Click-worthy Titles You Can Use

  • Copy Any Website Into Word—In Minutes! (No Coding Degree Needed)
  • From Sitemap to Word Docs: The Easiest Way to Save a Whole Site for Editing
  • Turn a Sitemap Into Hundreds of Word Pages—Perfect for Reviews, Audits & Rewrites
  • Non-Techy Guide: Export a Website to Word, Headings & All

Table of Contents

  1. What You’ll Build
  2. Step 1 — Find the Sitemap
  3. Step 2 — Install Python
  4. Step 3 — Create a Project Folder & Virtual Environment
  5. Step 4 — Install the Tools
  6. Step 5 — Copy the Script
  7. Step 6 — Run It (Using Zigma.ca)
  8. Step 7 — Include/Exclude Sections (Optional)
  9. Step 8 — Optional Tweaks
  10. FAQ & Troubleshooting
  11. Need Help? Get a Pro to Do It

What You’ll Build

By the end, you’ll have a folder full of .docx files—one per page listed in a sitemap. Each Word file starts with:

  • URL of the page
  • Title tag: the page’s <title>
  • Description tag: the meta description (if present)
  • Then the main body content with proper H1/H2/H3/H4 headings in Word (so they appear in Word’s Navigation Pane)

Ethics note: only scrape domains you own or have permission to export. Always respect the site’s policies.

Step 1 — Find the Sitemap

Most websites publish a sitemap for search engines. Try:

  • https://yourdomain.com/sitemap.xml
  • https://yourdomain.com/sitemap (sometimes an HTML sitemap page)

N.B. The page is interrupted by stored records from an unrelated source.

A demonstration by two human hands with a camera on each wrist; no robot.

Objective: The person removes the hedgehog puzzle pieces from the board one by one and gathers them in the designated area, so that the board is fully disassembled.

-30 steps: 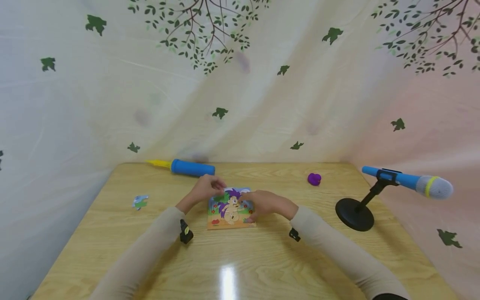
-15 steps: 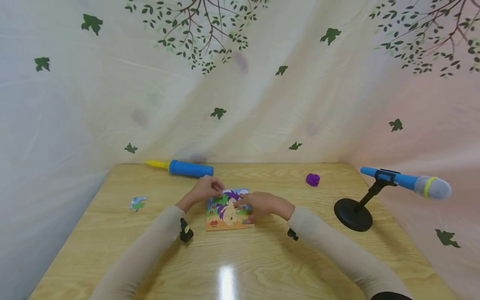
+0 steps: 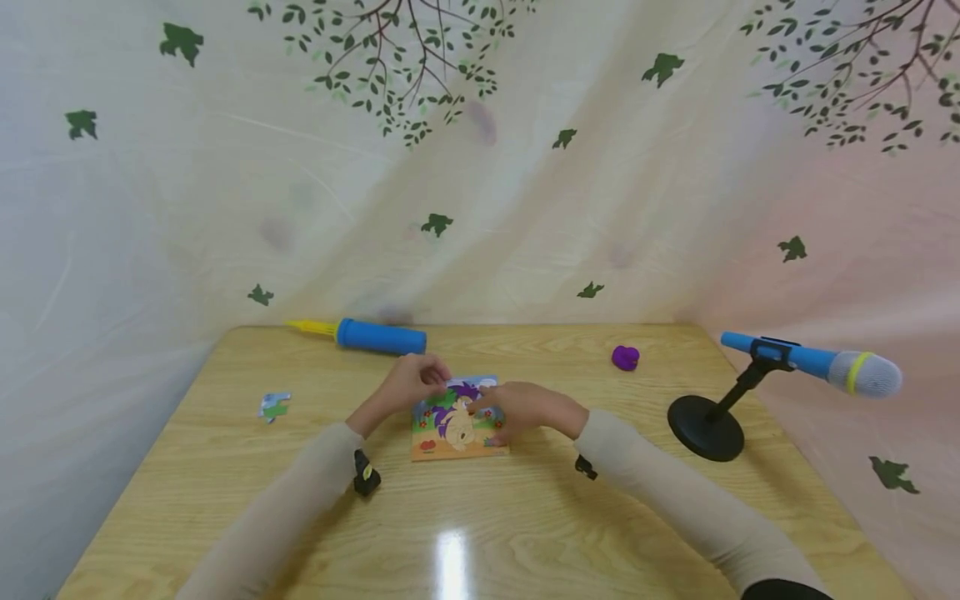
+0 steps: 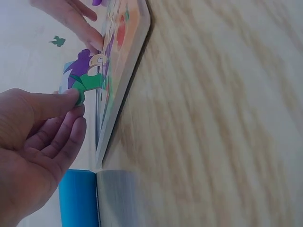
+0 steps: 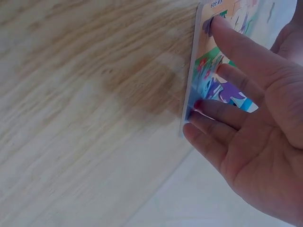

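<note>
A square jigsaw puzzle board (image 3: pixel 442 451) with a purple-haired cartoon animal lies flat on the table, between both hands. My left hand (image 3: pixel 414 380) is at its upper left corner. In the left wrist view that hand pinches a puzzle piece (image 4: pixel 85 71), purple and green, between thumb and fingers, tilted up with its lower edge at the board. From the right, my right hand (image 3: pixel 528 408) rests on the board with spread fingers (image 5: pixel 236 45); the thumb touches the lower right part and the other fingertips lie along the right side and over the picture.
To the left lies a loose blue and green puzzle piece (image 3: pixel 274 407). A blue pump (image 3: pixel 381 337) with a yellow nozzle lies along the back edge. At the right are a small purple object (image 3: pixel 626 358) and a blue toy microphone (image 3: pixel 813 362) on a black stand (image 3: pixel 705 428).
The left wrist and forearm have shifted slightly left and down, with the fingers still at the board's upper left corner. The right hand and the board stay almost as they were.
</note>
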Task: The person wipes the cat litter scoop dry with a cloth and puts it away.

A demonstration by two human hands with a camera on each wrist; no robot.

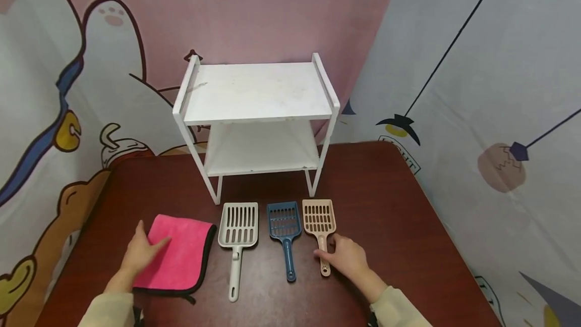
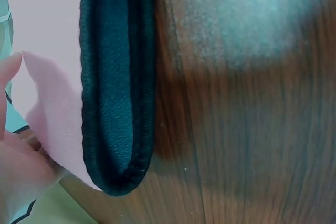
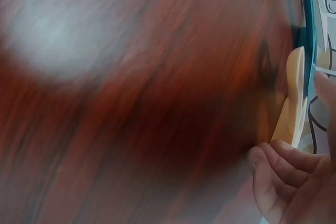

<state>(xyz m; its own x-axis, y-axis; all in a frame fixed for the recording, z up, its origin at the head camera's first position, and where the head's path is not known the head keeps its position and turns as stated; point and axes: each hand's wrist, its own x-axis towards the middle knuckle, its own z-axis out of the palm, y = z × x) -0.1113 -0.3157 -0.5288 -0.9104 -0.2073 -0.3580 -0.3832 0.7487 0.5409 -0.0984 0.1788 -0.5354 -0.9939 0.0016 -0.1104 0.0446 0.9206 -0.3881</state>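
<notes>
At the left of the table lies a folded pink cloth (image 1: 186,251) with black edging. My left hand (image 1: 136,255) rests at its left side, fingers extended and thumb stretched over the top. The left wrist view shows the cloth's rounded black fold (image 2: 144,103) close up. My right hand (image 1: 348,257) is at the handle of a beige slotted litter scoop (image 1: 323,242), thumb across the handle and fingers along its right side. The handle end (image 3: 295,77) shows between spread thumb and loosely bent fingers in the right wrist view. The scoop lies flat.
Left of the beige scoop lie a blue litter scoop (image 1: 289,259) and a larger off-white one (image 1: 235,271), handles toward me. Behind them stands a white two-tier shelf (image 1: 258,92) on the brown table (image 1: 395,216). Patterned wall coverings (image 1: 454,90) rise behind and beside the table.
</notes>
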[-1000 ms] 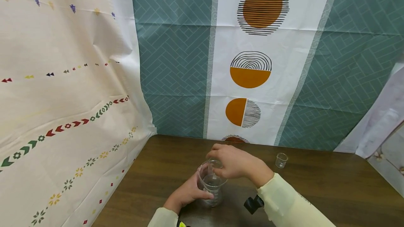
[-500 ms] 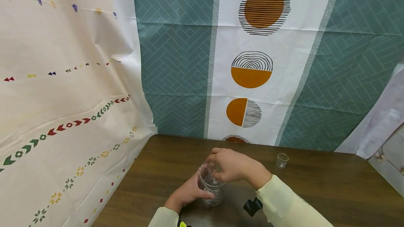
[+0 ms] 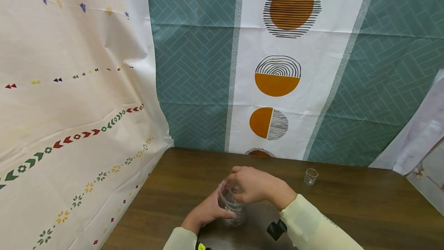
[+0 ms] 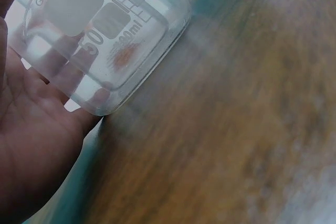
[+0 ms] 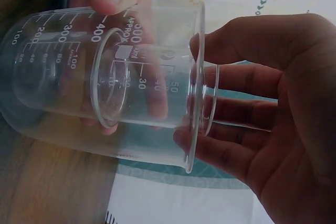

For our example, we’ll use Zigma.ca. If you try /sitemap.xml and don’t find it, try just /sitemap, or search Google for site:zigma.ca sitemap.

Step 2 — Install Python

Install Python 3.10+ from python.org. On Windows, check “Add Python to PATH.” Confirm your version:

Shell
python --version

Step 3 — Create a Project Folder & Virtual Environment

Windows PowerShell
mkdir website-to-word
cd website-to-word
python -m venv .venv
.venv\Scripts\Activate
macOS / Linux
mkdir website-to-word
cd website-to-word
python -m venv .venv
source .venv/bin/activate

Step 4 — Install the Tools

We’ll use friendly libraries to fetch pages, parse HTML, and write Word files:

  • requests – download pages
  • beautifulsoup4 + lxml – parse HTML and XML
  • readability-lxml – fallback cleanup if a page is messy
  • python-docx – write .docx files
Shell
pip install requests beautifulsoup4 lxml readability-lxml python-docx

Step 5 — Copy the Script

Create a new file named sitemap_to_word.py and paste the script below. It:

  • finds URLs in a sitemap (XML, gzipped XML, or an HTML /sitemap page),
  • fetches each page and extracts the Title, Description, and main content,
  • preserves H1–H4 as real Word headings,
  • saves one Word document per page in your output folder.
Python
#!/usr/bin/env python3
# -*- coding: utf-8 -*-

"""
sitemap_to_word.py (beginner-friendly)
- Reads a sitemap (XML, gz, or a simple HTML "/sitemap") and collects page URLs
- Fetches each page and extracts:
  * URL line
  * Title tag and Description tag
  * Main body content (prefers the page's 'main' or 'article' region)
- Preserves H1–H4 as Word headings and paragraphs as normal text
- Writes one .docx file per page into your chosen folder
"""

import argparse, os, re, sys, gzip, time
from urllib.parse import urlparse, urljoin

import requests
from bs4 import BeautifulSoup
from lxml import etree, html as lxml_html
from readability import Document
from docx import Document as DocxDocument
from docx.shared import Pt
from docx.oxml.ns import qn

HEADERS = {
    "User-Agent": "ZigmaContentFetcher/1.0 (+https://zigma.ca)",
    "Accept": "text/html,application/xhtml+xml,application/xml;q=0.9,*/*;q=0.8",
    "Accept-Encoding": "gzip, deflate, br",
    "Connection": "keep-alive",
}

def safe_request(url, timeout=20):
    for attempt in range(3):
        try:
            return requests.get(url, headers=HEADERS, timeout=timeout, allow_redirects=True)
        except Exception:
            if attempt == 2:
                raise
            time.sleep(0.8 * (2 ** attempt))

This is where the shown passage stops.